Exactly the lines below, starting with the one containing "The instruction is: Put" and going on through the one containing "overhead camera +", must be reproduced, both ends included, and no pictures with them.

[Collected data]
═══
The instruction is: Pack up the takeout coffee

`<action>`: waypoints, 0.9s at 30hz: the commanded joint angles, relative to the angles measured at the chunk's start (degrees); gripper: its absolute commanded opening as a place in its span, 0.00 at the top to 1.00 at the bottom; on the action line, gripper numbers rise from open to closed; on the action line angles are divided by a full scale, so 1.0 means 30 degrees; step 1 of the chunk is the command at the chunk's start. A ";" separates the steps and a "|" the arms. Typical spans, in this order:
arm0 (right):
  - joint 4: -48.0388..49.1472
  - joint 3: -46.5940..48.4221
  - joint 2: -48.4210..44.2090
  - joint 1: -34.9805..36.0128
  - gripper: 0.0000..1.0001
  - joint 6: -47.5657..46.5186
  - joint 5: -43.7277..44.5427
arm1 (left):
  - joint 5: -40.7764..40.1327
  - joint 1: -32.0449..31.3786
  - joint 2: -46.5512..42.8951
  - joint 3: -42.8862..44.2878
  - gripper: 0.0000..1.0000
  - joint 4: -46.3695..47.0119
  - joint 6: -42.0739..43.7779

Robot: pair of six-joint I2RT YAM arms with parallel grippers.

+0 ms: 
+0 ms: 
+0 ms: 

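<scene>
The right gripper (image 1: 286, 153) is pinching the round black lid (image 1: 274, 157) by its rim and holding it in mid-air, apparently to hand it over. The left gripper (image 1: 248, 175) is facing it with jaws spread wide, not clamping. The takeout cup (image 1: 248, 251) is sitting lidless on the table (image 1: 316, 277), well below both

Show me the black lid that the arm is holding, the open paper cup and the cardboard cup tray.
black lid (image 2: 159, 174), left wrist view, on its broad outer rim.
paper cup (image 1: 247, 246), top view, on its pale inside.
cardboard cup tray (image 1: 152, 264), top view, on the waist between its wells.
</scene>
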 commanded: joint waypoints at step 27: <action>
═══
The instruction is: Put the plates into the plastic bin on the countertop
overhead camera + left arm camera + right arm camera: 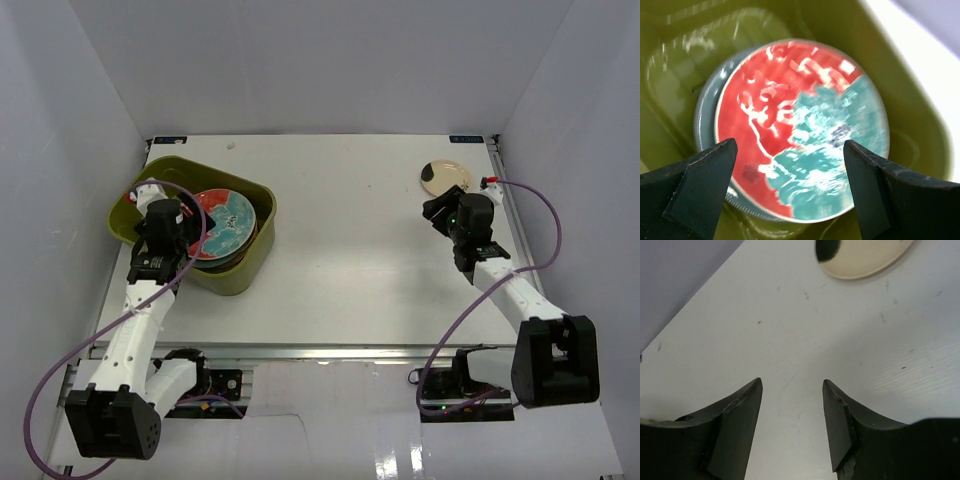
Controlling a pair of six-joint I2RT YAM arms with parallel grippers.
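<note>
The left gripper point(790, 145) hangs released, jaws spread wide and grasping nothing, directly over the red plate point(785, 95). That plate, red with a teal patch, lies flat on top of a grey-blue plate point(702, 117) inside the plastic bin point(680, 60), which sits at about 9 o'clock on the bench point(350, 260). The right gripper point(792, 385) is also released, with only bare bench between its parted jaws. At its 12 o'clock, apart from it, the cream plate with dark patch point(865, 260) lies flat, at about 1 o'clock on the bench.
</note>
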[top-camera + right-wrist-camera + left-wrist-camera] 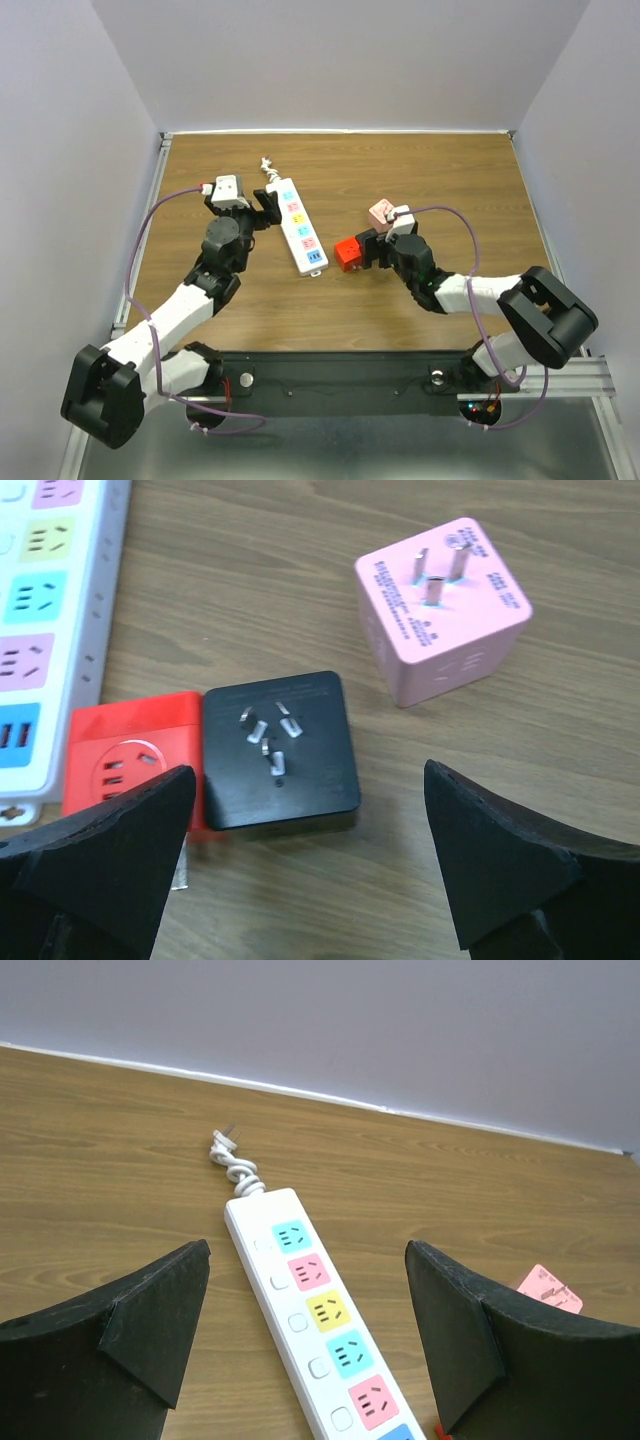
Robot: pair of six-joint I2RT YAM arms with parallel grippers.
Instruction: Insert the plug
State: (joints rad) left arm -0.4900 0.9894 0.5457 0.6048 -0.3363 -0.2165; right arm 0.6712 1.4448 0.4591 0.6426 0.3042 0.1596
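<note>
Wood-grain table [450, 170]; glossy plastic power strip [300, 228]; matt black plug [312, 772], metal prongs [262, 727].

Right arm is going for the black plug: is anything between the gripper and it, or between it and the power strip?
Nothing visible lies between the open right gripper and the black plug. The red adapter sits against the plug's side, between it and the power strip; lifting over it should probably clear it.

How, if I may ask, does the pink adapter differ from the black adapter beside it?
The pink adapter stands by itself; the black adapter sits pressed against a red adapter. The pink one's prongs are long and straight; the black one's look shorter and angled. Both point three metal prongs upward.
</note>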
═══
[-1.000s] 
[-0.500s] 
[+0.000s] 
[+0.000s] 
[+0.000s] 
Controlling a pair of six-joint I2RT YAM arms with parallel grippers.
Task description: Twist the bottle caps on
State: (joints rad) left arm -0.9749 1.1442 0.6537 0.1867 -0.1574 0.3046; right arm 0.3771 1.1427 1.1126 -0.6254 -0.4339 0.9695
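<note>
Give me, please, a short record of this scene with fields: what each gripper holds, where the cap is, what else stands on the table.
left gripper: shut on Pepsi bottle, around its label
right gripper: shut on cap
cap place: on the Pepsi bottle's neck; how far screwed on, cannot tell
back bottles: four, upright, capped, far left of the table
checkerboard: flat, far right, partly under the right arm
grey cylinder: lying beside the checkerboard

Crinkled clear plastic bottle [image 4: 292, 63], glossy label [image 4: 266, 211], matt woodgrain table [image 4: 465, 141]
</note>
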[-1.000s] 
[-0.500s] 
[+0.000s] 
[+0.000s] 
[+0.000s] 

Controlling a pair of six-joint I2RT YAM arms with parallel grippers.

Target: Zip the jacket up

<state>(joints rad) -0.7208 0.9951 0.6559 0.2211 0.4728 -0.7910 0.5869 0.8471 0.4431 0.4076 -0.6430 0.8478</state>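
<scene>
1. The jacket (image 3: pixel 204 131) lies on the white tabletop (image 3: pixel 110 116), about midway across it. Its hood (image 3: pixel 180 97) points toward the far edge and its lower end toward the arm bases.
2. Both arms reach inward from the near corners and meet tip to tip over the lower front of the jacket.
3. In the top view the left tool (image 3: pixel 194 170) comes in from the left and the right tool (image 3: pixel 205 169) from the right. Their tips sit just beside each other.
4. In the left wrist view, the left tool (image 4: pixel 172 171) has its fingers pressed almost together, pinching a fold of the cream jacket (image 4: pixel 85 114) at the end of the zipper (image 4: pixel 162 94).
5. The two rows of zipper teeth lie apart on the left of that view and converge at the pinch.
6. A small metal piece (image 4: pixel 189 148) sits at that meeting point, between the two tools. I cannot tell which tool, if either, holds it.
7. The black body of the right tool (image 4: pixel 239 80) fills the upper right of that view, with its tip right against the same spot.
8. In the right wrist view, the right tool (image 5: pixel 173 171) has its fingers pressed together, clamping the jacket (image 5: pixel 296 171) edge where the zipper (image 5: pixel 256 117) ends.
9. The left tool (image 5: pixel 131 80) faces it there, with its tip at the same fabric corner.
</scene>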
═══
# Result below:
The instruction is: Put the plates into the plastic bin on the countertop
overhead camera + left arm camera + right arm camera: 

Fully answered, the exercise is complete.